◆ WORK REQUIRED ◆
Please give back, word for word, only the lines starting at the one containing "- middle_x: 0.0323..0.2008" and ending at the one containing "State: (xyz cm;" within the material below.
= Beginning of Section =
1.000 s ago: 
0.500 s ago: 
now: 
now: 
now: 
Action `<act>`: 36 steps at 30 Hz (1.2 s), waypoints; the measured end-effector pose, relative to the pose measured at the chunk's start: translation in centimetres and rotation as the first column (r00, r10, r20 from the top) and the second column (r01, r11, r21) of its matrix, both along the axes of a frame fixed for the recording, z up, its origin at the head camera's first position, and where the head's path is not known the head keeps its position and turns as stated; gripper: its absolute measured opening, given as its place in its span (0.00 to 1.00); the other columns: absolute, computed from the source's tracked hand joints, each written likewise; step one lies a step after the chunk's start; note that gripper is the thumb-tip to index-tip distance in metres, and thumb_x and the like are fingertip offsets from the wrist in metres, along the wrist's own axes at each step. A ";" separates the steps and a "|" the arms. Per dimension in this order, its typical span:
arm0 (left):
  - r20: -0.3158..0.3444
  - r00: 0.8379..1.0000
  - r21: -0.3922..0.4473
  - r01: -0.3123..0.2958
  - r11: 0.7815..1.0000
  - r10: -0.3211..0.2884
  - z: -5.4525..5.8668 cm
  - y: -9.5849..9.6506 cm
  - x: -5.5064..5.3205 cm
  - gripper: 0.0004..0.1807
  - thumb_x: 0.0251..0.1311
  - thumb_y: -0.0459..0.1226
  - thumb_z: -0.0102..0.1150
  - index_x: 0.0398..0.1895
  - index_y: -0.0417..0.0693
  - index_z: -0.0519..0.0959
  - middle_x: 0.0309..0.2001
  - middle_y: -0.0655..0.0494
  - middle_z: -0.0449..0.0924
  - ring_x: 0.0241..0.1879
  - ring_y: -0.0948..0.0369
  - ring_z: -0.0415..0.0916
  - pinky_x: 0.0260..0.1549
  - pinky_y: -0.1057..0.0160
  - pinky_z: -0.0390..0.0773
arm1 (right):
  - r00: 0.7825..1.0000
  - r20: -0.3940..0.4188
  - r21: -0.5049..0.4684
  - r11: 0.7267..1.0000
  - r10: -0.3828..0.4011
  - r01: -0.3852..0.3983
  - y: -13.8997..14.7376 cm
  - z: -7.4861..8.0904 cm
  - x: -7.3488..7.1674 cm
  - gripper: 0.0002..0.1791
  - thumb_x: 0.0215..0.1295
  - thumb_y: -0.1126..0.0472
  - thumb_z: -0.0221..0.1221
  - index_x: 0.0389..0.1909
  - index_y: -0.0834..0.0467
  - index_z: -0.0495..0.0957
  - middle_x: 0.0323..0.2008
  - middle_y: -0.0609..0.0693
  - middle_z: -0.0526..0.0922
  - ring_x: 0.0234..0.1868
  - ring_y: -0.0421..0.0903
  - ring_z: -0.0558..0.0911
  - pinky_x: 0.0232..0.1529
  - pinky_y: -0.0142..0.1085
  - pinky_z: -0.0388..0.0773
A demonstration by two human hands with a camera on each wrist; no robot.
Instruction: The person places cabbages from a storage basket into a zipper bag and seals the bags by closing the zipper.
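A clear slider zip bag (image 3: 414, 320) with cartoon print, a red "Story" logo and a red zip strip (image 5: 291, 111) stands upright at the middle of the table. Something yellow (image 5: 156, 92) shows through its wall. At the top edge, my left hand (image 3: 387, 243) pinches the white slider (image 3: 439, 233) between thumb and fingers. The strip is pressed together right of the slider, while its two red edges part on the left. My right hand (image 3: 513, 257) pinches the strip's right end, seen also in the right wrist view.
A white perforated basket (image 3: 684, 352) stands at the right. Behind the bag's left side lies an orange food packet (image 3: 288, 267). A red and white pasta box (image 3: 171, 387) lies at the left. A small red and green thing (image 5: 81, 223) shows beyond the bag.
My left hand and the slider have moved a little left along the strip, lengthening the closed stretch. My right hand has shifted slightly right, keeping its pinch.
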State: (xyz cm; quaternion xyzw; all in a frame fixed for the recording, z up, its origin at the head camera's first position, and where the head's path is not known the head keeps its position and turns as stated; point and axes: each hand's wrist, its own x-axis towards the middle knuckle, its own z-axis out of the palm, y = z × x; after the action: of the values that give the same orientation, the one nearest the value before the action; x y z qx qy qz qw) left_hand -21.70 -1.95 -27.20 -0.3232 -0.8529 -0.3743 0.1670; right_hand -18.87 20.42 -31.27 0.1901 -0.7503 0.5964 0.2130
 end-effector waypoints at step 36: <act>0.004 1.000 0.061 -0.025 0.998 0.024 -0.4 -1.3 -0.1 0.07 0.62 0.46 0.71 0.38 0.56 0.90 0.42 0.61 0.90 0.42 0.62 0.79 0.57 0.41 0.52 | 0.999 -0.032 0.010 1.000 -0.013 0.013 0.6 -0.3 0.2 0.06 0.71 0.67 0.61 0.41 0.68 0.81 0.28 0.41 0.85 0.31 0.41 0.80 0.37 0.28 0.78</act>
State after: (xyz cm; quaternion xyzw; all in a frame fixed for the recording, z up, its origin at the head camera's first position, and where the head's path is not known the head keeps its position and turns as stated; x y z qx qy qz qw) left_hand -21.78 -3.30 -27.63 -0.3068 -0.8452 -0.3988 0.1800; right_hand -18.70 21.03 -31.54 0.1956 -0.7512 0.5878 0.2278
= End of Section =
◆ SOLUTION TO THIS TASK ◆
  - middle_x: 0.0323..0.2008
  - middle_y: -0.0609..0.0693
  - middle_z: -0.0526..0.0922
  - ring_x: 0.0234..0.1868
  - ring_y: -0.0421..0.0903
  - ring_z: -0.0558..0.0911
  - pinky_x: 0.0232..0.1529
  - pinky_y: -0.0142..0.1085
  - pinky_z: -0.0388..0.0773
A demonstration by two human hands with a camera on each wrist; no robot.
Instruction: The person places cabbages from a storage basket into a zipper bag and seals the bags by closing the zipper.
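A clear slider zip bag (image 3: 414, 320) with cartoon print, a red "Story" logo and a red zip strip (image 5: 291, 111) stands upright at the middle of the table. Something yellow (image 5: 156, 92) shows through its wall. At the top edge, my left hand (image 3: 387, 243) pinches the white slider (image 3: 439, 233) between thumb and fingers. The strip is pressed together right of the slider, while its two red edges part on the left. My right hand (image 3: 513, 257) pinches the strip's right end, seen also in the right wrist view.
A white perforated basket (image 3: 684, 352) stands at the right. Behind the bag's left side lies an orange food packet (image 3: 288, 267). A red and white pasta box (image 3: 171, 387) lies at the left. A small red and green thing (image 5: 81, 223) shows beyond the bag.
My left hand and the slider have moved a little left along the strip, lengthening the closed stretch. My right hand has shifted slightly right, keeping its pinch.
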State: (xyz cm; quaternion xyzw; all in a frame fixed for the recording, z up, its origin at the head camera's first position, and where the head's path is not known the head keeps its position and turns as stated; point and axes: each hand's wrist, its own x-axis towards the middle knuckle, its own z-axis out of the palm, y = z × x; after the action: of the values that give the same orientation, the one nearest the value before the action; x y z qx qy qz qw) left_hand -21.70 -1.95 -27.20 -0.3232 -0.8529 -0.3743 0.1670; right_hand -18.87 20.42 -31.27 0.1901 -0.7503 0.5964 0.2130

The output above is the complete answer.